If you await the Daily readings with bated breath, sorry for the delay this morning.
Charles Wolfe born on this date in 1791.
Daily Reading:
- The Burial of Sir John Moore
- Andrew Hugh Clough’s In a Lecture-Room (below)
- Qua Sursum Ventue
- Frannie Sterns Davis’s Souls (below)
Copy “Davis’s Souls.” Paste. Search. Ah, The Internet.

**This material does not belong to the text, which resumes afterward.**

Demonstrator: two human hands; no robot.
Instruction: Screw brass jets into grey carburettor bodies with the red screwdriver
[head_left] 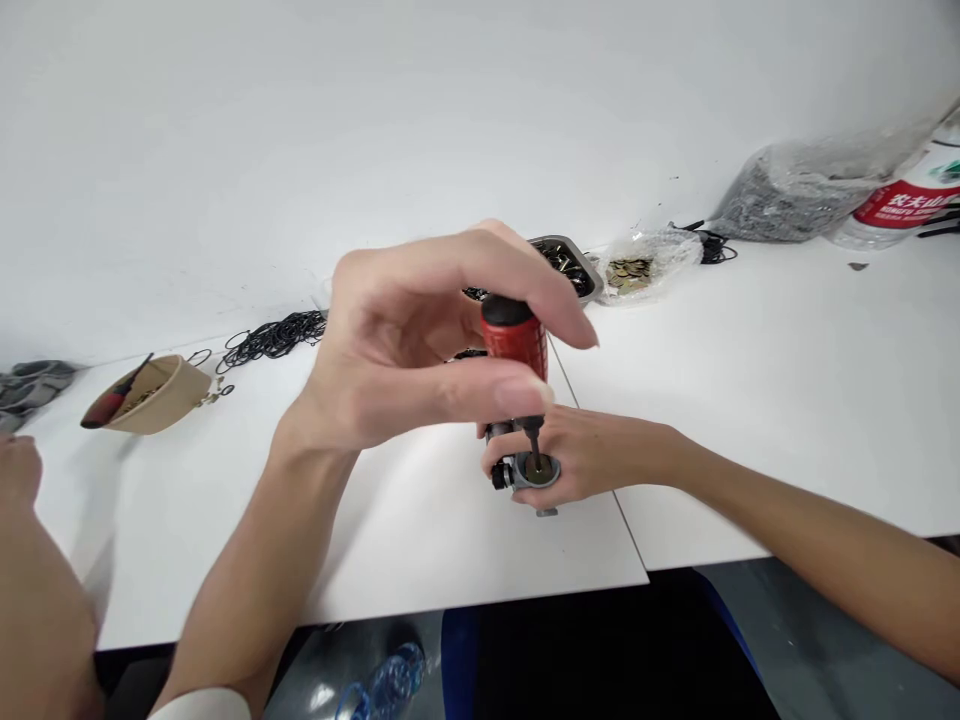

That Infallible Source: Soul’s father, “Dr. Richard W. Solberg, was a Lutheran minister, professor of History and Political Science….” Soul’s younger sister, whose name escapes me, was also a musician. We played in several groups together, including the Lutheran Church string quartet, and our town’s symphony orchestra.

In a Lecture-Room
Away, haunt thou me not, Thou vain Philosophy! Little hast thou bestead, Save to perplex the head, And leave the spirit dead. Unto thy broken cisterns wherefore go, While from the secret treasure-depths below, Fed by the skyey shower, And clouds that sink and rest on hilltops high, Wisdom at once, and Power, Are welling, bubbling forth, unseen, incessantly? Why labor at the dull mechanic oar, When the fresh breeze is blowing, And the strong current flowing, Right onward to the Eternal Shore?
Souls
My Soul goes clad in gorgeous things, Scarlet and gold and blue; And at her shoulder sudden wings Like long flames flicker through. And she is swallow-fleet, and free From mortal bonds and bars. She laughs, because Eternity Blossoms for her with stars! O folk who scorn my stiff gray gown, My dull and foolish face,— Can ye not see my Soul flash down, A singing flame through space? And folk, whose earth-stained looks I hate, Why may I not divine Your Souls, that must be passionate, Shining and swift, as mine!